ALTER TABLE dbo.be\_Categories SET (LOCK\_ESCALATION = TABLE)

Finally II had to replace the non-cluster index with a cluster one. I got the required definition form the setup folder of our BlogEngine.NET installation, and ran the command

DROP INDEX \[idx\_be\_CustomType\_ObjectId\_BlogId\_Key\] ON \[dbo\].\[be\_CustomFields\]

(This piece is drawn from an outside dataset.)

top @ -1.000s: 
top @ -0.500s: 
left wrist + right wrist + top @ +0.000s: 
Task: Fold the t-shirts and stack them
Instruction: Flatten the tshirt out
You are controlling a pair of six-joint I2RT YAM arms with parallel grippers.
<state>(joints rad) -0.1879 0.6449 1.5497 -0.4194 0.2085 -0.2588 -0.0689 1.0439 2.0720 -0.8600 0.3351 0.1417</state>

CREATE CLUSTERED INDEX \[idx\_be\_CustomType\_ObjectId\_BlogId\_Key\] ON \[dbo\].\[be\_CustomFields\]   
(  
    \[CustomType\] ASC,  
    \[ObjectId\] ASC,  
    \[BlogId\] ASC,  
    \[Key\] ASC  
)  

Once all this was done in Management Studio I could Deploy DB to Azure, so after a minute or two had a BlogEngine.NET DB on Azure

Azure SQL Login

The new DB did not have user accounts associated with it. So I had to create one

On the SQL server’s on Master  DB I ran

CREATE LOGIN usrBlog WITH password='a\_password';

And then on the new DB I ran

CREATE USER usrBlog FROM LOGIN usrBlog ;  
EXEC sp\_addrolemember N'db\_owner', usrBlog 

Azure Website

At this point we could have created a new Azure website using the BlogEngine.NET template in the gallery. However, I chose to create an empty site as our version of BlogEngine.NET (3.x) is newer than the version in the Azure gallery (2.9).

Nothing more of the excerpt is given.